Using a data projector, display the Weather data set that students will be using for this analysis so that they are familiar with the format of the data. Explain each column and what it means.
Barometric reading: Data series (rows 2 to 83)
- Column A contains a timestamp called “UNIX”. This is a particular way of stating time. The corresponding time is found in Colum B. For the sake of simplicity, will use Colum B for our analysis.
- Column C contains barometric pressure.
- NOTE the recorded data is incomplete for the balloon flight.
Humidity and temperature readings Data series (rows 87-2269)
- Column A contains a timestamp called “UNIX”. Use the corresponding time in Column B for our analysis.
- Column C contains Humidity data measured as a %.
- Column D contains Temperature and is recorded in Degrees Celsius.
Discuss with students how they think they can tell if there are clouds in the sky using temperature and humidity data, refer back to the mobile app weather data discussion.

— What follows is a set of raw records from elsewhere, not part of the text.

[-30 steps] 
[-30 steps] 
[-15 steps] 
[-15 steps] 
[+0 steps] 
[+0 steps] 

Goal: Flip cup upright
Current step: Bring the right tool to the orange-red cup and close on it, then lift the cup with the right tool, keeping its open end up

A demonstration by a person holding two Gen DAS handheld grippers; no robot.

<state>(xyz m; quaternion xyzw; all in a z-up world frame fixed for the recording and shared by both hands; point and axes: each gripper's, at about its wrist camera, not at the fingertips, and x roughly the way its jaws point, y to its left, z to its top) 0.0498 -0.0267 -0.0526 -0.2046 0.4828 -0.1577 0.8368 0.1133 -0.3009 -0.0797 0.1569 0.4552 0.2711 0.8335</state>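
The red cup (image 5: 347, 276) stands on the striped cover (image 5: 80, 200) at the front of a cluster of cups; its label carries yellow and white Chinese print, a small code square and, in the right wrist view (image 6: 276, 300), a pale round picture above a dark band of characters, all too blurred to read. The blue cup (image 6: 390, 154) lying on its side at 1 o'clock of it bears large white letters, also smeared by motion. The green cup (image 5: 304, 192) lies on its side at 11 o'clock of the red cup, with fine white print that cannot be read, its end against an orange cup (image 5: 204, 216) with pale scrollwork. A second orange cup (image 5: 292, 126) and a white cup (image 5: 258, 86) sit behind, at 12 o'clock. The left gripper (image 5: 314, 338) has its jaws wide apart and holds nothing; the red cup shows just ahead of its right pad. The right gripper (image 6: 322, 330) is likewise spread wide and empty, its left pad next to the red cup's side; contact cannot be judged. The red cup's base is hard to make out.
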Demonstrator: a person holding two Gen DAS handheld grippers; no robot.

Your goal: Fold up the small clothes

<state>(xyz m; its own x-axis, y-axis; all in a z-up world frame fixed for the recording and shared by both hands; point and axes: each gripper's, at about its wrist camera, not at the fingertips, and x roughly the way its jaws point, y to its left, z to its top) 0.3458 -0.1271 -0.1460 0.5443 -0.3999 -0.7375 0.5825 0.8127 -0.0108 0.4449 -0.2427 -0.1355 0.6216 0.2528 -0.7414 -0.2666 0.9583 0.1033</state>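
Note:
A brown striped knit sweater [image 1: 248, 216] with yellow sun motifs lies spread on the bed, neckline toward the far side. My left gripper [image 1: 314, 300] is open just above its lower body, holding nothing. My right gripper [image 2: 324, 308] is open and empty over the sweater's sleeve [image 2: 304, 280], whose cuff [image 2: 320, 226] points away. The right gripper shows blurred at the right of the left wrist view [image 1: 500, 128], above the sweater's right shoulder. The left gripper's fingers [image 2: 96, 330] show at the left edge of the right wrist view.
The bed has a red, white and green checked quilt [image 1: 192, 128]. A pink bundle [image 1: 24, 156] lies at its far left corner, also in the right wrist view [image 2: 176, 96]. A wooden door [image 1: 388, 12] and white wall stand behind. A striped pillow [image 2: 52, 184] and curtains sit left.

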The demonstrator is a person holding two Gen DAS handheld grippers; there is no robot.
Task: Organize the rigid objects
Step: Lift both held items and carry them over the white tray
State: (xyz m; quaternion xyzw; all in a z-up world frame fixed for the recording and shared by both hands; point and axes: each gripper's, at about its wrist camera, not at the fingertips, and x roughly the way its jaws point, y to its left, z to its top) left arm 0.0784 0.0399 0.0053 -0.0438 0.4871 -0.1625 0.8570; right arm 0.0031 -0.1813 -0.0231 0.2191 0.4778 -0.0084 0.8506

In their groups, have students work through the Excel Analysis guide. They will need access to computer or tablet devices, the data set and spreadsheeting software such MS Excel or similar. The guide shows students how to graph data to help them to more easily understand what is happening and compare how humidity, pressure and temperature change over time. The most useful plot for this dataset is a scatter chart.
Students create a Scatter chart of humidity vs time, pressure vs time and temperature vs time.
In groups, have students work through the Results Worksheet. This worksheet guides them to think critically about their results and the implications. Students consider correlation, causation and any improvements or further information that could be useful to make more conclusions
Students use relevant digital technologies such as presentation software to make a slide deck of their analysis. Students describe their analysis and what they believe the results to indicate.
Discuss the use of a spreadsheet for data analysis.
What have they learned and how did this assist in their data analysis?
Challenge students to think creatively about improving the process and experiments. You can encourage them to think about the problem from a sustainability perspective, automation perspective or even reliability.